I have been thinking a lot about happiness. About what it is, and what it isn't. What I know is that happiness is elusive and amorphous. It isn't about things. It is about people and relationships and passion and meaning. It isn't one-size-fits-all.
I am beginning to think that happiness is very idiosyncratic. That what makes one person truly, wildly happy might make another person miserable. I am also beginning to think that happiness is in the details of our days and that it has something to do with addition and subtraction. That it involves adding things to our days and to our lives that inspire us and rev us up and subtracting things from our days and our lives that drag us down. But the thing is, liberating or confusing depending on how we choose to view it, that only we can decide what enhances existence and what dampens it. It is up to us to figure this out.
This, for me, has been a summer of addition and subtraction. I have added morning writing and these pre-dawn hours have been immensely gratifying for me. I am making progress on my book and I feel awake and inspired.
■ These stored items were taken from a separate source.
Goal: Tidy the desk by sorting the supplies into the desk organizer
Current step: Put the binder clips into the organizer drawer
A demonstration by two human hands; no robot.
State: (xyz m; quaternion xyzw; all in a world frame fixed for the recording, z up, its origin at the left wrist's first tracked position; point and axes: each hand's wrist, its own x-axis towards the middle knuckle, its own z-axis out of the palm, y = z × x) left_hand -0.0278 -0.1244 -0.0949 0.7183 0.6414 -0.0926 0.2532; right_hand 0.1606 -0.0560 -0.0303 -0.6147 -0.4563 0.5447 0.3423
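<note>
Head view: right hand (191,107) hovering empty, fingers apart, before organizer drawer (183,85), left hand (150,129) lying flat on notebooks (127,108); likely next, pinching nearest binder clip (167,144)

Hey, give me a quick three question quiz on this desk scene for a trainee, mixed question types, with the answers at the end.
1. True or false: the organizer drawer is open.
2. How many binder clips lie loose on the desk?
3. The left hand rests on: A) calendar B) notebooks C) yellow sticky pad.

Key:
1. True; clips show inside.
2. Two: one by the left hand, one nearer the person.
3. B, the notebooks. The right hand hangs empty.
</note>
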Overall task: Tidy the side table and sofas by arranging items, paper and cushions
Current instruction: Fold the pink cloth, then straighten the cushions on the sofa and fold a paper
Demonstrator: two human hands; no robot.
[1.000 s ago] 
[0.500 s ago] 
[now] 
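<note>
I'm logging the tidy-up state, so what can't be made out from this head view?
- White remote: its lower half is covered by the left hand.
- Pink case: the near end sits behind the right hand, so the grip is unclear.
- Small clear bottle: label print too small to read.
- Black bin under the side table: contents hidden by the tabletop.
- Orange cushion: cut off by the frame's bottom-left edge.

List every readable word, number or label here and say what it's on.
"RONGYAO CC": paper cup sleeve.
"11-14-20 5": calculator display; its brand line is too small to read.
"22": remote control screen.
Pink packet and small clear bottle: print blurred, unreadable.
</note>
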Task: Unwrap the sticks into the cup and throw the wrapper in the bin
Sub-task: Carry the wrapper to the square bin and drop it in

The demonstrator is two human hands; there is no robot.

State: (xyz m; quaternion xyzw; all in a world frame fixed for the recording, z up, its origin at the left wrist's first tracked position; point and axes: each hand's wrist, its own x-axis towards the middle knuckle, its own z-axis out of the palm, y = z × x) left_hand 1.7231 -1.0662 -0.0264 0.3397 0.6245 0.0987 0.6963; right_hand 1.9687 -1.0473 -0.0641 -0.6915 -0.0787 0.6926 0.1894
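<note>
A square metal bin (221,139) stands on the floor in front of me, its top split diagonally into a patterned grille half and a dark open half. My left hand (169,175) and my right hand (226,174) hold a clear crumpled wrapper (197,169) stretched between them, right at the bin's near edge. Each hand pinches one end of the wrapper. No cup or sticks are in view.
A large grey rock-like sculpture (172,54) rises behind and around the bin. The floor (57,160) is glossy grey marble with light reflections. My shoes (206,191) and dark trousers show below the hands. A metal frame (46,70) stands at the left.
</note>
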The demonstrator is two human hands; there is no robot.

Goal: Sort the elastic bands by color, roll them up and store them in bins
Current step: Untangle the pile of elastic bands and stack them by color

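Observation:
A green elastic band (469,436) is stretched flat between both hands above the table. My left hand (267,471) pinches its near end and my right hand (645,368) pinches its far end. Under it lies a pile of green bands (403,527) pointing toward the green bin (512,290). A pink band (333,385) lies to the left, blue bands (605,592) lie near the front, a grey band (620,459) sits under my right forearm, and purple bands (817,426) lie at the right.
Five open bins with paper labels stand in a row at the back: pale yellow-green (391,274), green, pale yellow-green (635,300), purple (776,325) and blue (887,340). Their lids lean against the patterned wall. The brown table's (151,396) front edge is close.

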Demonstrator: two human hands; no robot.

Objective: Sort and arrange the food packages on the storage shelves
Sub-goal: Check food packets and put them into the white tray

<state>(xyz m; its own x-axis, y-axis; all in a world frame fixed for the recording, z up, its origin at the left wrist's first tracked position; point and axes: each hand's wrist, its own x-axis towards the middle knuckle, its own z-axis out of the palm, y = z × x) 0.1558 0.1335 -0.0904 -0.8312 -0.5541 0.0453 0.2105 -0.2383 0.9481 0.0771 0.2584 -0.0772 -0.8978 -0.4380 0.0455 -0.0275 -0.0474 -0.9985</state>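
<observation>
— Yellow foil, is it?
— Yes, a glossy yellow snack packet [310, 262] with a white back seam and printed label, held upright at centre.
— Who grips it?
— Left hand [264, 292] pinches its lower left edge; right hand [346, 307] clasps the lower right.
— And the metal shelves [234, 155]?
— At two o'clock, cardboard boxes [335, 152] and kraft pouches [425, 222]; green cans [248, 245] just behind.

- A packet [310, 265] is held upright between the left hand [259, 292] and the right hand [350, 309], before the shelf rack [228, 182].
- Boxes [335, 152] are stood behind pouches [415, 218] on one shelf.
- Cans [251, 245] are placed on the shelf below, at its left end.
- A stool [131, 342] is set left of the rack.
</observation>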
It is no surprise that I feel like I am doing a better job as a mom and as a wife. It is no surprise that I am smiling more. And I have removed something that has historically dragged me down: alcohol. Taking this one thing off the table has brightened my life immeasurably. I feel healthy and alert and productive. I am sleeping well and I am more present for my sweet little babes. Do I miss wine sometimes? You bet.
Anyway, I am not sure, but I think there's something to this. To this theory of Happiness as a matter of Addition and Subtraction.
What is happiness for you? Do you think it has something to do with adding things that enhance our lives and subtracting things that drag us down? What are these things for you? Do you think this approach of addition and subtraction is easier said than done?